• **AIM OF THE TASK**:
Between the line containing "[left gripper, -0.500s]" and the line containing "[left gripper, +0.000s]" lies a run of lines; give that run again exactly, with both of those lines, and nothing else from the entries below.

• **DATA RECORDS**:
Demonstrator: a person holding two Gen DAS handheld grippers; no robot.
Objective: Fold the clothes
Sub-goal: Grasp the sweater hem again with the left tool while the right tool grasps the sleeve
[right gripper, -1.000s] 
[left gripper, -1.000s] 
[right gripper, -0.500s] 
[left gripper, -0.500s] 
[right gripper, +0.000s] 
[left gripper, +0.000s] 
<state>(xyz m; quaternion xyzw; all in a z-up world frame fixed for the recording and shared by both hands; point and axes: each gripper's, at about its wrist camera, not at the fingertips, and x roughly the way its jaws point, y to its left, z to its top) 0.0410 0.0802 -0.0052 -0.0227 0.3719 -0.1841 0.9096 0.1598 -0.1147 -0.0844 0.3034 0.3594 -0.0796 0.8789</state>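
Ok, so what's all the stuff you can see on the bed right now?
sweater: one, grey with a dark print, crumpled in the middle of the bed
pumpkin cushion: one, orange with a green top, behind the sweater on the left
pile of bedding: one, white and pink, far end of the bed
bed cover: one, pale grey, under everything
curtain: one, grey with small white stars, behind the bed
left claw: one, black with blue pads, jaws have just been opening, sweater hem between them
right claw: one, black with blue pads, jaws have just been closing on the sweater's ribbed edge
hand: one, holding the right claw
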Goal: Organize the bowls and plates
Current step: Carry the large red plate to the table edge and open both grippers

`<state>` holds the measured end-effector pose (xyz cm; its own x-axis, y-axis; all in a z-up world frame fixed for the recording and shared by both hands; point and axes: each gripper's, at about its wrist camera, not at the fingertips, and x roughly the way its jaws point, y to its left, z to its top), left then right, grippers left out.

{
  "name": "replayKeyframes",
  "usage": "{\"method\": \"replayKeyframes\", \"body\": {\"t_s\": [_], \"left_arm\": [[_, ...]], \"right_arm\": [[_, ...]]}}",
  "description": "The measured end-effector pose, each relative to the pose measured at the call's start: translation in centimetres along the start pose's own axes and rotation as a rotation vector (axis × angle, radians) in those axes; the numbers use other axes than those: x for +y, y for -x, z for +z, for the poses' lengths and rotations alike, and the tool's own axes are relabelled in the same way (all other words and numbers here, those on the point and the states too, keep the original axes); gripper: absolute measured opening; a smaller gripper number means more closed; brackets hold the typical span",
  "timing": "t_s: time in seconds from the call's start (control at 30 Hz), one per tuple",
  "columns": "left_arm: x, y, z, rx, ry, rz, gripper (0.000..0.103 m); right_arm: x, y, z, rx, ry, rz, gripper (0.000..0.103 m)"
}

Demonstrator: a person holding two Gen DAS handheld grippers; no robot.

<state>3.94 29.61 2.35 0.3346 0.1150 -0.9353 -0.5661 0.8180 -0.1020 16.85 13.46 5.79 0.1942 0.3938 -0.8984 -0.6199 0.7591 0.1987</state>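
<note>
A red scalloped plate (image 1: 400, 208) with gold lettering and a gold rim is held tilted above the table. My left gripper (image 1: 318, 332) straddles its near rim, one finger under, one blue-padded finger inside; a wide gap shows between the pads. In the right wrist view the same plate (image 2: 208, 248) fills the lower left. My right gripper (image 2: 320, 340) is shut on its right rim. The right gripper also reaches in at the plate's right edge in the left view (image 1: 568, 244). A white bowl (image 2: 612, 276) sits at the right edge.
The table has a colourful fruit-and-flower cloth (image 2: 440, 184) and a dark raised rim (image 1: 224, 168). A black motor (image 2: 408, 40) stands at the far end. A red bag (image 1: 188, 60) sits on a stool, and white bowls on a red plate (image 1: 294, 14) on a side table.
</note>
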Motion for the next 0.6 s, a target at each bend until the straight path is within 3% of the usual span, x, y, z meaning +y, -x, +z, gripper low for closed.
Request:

• **FINISHED TASK**:
[left gripper, -0.500s] 
[right gripper, +0.000s] 
[left gripper, +0.000s] 

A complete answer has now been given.